При виде кухонного стола из зеленого пластика она взвизгивает от восторга (как все бедняки, она предпочитает новенькую мебель допотопным буфетам, какие можно увидеть в домах в ее деревне). В первый раз в жизни она ест на завтрак
Сущее наслаждение.
Она ошеломлена обилием гардероба хозяйки дома, который занимает платяной шкаф шириной, угадай, сколько? Ну, не знаю, метра три? Шесть метров в ширину, милая!
Богатство — небо и земля, благословение, утешение, восторг, твердит Монсе, когда Хосе ее не слышит (он-то находит этот разгул роскоши отвратительным и контрреволюционным).
Ничто не подготовило Монсе к этому опыту. Ни знания, усвоенные у монахов, ни умения, перенятые от матери и тети Апарисьон (все зовут ее Пари), даже вообразить не позволяли, что она будет до такой степени потрясена.
Ведь Монсе, можно сказать, всю свою короткую жизнь безвылазно просидела дома. Она не читала любовных романов, которые просвещают подростков в вопросах секса и многих других. Она выросла в семье пуританской, деревенской и ничегошеньки не знающей о мире, убежденной, что все жены, по неписаному закону, должны помалкивать, убежденной, что всем отцам позволяется, по неписаному закону, поколачивать жен и детей, воспитали ее в страхе перед Богом и дьяволом, лукавым, принимающим тысячи коварных обличий, дитя мое, и накрепко вбили ей в голову, что ее долг — слушаться и повиноваться.
Вот почему все случившееся за эти дни в городе явилось ей с внезапностью землетрясения и с его же мощью.
Но пока Монсе входит в этот новый для нее мир, полный неведомых вещей, с радостью и безмятежной непринужденностью. Как будто она здесь родилась.
Никогда ей не дышалось так легко, никогда не было так просто завязывать знакомства. И все, что она переживает, все крошечные события, сплетающиеся в ткань ее повседневной жизни, горячая вода из крана, холодное пиво на террасе кафе, становятся для нее чудесами.
У меня было такое чувство, что жизнь моя становится настоящей, как тебе это объяснить?

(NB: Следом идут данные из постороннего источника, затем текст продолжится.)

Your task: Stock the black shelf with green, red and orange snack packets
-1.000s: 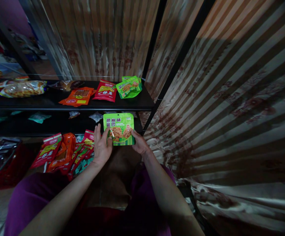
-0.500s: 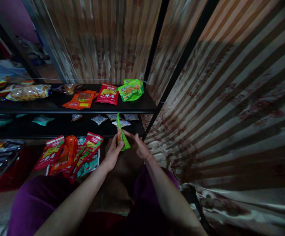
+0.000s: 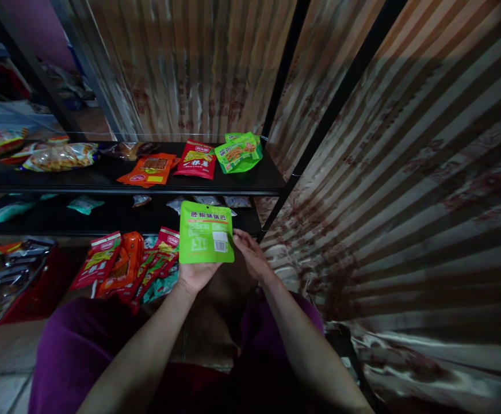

Гесиод писал в «Трудах и днях»[105]: «Скрыли великие боги от смертных источники пищи». Монсе кажется, что в пятнадцать лет она узнала жизнь, которую доселе от нее скрывали. И она бросается в нее. Купается в ней. И это чистая радость. Потому-то она и заявляет семьдесят пять лет спустя с чисто иберийским пафосом, что, если война с оружием в руках была проиграна ее стороной, то в другой (войне) она навсегда останется непобежденной, esc'uchame[106]!
Я слушаю тебя, мама, слушаю.
Знаешь, предложи мне кто-нибудь выбрать — лето 36-го или семьдесят лет, что я выжила с рождения твоей сестры до сегодняшнего дня, я не уверена, что выбрала бы второе.
Спасибо! — отвечаю я, слегка задетая.
Поначалу Монсе, боясь заплутать в городских улицах, редко отваживается выйти из дому. Но вскоре она входит во вкус, прогуливаясь и подолгу любуясь выставленными в витринах магазинов женского белья (с которыми революционеры мирятся, хоть они и не способствуют эмансипации женщин) бюстгальтерами с косточками, кружевными поясами с подвязками и комбинациями из розового нейлона, которые будят в ней безрассудные мечты о любви.
Она впервые видит море.
Ей страшно в него войти.
В конце концов она все же решается помочить ноги, взвизгивая от удовольствия.
Она гуляет с Роситой и Франсиской в городском парке, где ораторы-анархисты, стоя на деревянных ящиках, держат пламенные речи, которым аплодируют сотни зевак. Девушки рассматривают мужчин. Они мечтают о любви. Ждут ее, призывают в трепетной надежде, восклицая на все лады. Они уже влюблены. Не хватает только предмета этой любви.